Utility of the platform
One of the barriers to the uptake and implementation of e-consent is the choice of a hosting platform and the costs associated with setting it up [9, 12]. This tiered e-consent platform was set-up in REDCap because REDCap already has an inbuilt e-consent framework which has been tested and shown to support various types of e-consent models [12, 14, 16, 17] and is freely available on a licence agreement to organisations that are part of the REDCap consortium . The REDCap consortium currently comprises of more than 4000 institutions in 137 countries and membership has the added advantage of free access to technical support and improvements to the platform [14, 18]. In addition, using REDCap as the hosting platform, has the added advantage of having a single database for capturing and storing all research related data and this functionality was demonstrated for a Tuberculosis database (TBDBT) by Allie et al. .
Administering tiered e-consent
One of the objectives of this tiered e-consent framework was to improve participant understanding of human genomics research so that they could make truly informed consent. So, while e-consent modules are commonly designed to be participant self-administered [12, 20,21,22,23], the main consent document in the tiered e-consent framework will be administered face-to-face by a trained member of the research team. This mode was preferred because it affords the participant the opportunity to ask questions if they seek clarity and numerous studies have shown that participants prefer to interact with the research team as this is associated with building rapport and establishing trust [4, 8, 9]. In addition, because this framework was developed for use in low and middle-income countries, a self-administered e-consent would not be practical. This is because REDCap is an online platform and surveys are sent to participants as a link. This would therefore potentially exclude participants who do not have access to a smart device or an internet connection and those who have limited digital literacy, particularly the elderly and those in rural areas [8, 11, 24].
Data capture and storage
The main consent document uses tiered informed consent  and captures eleven different types of consent in one document (Table 1). The consents listed are the most common in human genomic research, but the list is not exhaustive, and users of this framework can choose which elements to include or leave out in their consent form based on their research needs. The ‘Add/Edit records’ function under the data collection page on the e-consent framework is used to initiate the consent process and launch the consent documents as surveys. REDCap automatically assigns a new consent survey with a unique record name (PID) which is numeric, system generated and cannot be changed (Fig. 4A). In addition, to ensure data quality and integrity, REDCap has mandated auto numbering for all survey instruments, so that users cannot manually name new records - a feature which ensures records do not share a PID.

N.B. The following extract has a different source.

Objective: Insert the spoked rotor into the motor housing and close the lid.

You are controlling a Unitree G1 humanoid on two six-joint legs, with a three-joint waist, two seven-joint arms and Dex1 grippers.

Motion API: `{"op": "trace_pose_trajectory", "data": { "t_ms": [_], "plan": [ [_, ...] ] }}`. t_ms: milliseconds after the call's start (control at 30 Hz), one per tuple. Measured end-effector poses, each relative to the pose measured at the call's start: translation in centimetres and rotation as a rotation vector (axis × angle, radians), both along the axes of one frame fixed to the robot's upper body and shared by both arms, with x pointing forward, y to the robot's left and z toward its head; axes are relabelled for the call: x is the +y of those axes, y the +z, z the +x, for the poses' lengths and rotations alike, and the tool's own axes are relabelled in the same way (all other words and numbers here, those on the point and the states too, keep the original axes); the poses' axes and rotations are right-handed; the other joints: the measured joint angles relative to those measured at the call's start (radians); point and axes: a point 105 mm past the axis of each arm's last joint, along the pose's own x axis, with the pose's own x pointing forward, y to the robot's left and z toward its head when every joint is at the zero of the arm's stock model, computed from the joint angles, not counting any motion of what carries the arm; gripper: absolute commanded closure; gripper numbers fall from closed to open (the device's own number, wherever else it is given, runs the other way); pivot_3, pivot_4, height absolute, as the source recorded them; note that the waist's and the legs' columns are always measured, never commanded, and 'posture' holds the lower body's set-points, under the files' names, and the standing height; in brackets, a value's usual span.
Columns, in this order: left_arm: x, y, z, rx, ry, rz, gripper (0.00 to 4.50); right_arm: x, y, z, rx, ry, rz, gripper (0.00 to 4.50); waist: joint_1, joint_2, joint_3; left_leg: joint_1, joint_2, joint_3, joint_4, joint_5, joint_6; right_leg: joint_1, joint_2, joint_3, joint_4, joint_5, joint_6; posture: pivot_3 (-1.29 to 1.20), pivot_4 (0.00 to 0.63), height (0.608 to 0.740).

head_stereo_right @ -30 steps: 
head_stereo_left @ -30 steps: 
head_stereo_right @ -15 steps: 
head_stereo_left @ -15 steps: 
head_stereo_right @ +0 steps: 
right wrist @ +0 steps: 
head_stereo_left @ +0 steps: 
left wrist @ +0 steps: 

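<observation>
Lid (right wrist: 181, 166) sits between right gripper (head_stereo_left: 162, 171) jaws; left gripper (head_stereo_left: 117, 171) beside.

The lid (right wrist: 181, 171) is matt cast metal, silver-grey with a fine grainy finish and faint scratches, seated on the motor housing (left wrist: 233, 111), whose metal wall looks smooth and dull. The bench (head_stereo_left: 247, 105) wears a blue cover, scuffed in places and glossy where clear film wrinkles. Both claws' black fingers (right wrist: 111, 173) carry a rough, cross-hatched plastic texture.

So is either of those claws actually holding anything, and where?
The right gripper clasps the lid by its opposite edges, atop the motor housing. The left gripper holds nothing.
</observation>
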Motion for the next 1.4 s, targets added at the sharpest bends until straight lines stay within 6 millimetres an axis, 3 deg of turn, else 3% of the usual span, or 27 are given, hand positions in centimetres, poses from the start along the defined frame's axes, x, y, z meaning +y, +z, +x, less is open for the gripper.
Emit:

If the consent process is not completed in one sitting, the records page has a dashboard which shows the status of each record (Fig. 4B), and the current progress can be saved and concluded later. The PID is central to data retrieval, because once assigned it is linked to all data collection documents in the e-consent module for each participant. To retrieve an existing record, it is queried by PID and while this may be practical for a few records it will be impractical for projects with many participants. To mitigate this, a participant specific custom record label (see Additional file 4) such as the participant study ID can be appended to the PID allowing the user to retrieve individual participant records easily. The records home page also allows for records linked to a PID to be downloaded as PDFs and shared with those authorised to view them. To ensure data security and privacy, the consent documents in the tiered e-consent framework are strictly for collecting consent information and do not collect sensitive participant information such as demographic data or contact details. In addition, to ensure data integrity, REDCap has the functionality to assign user roles and permissions for accessing, editing and/or deleting existing records after they have been verified and signed by the participant (Fig. 4C).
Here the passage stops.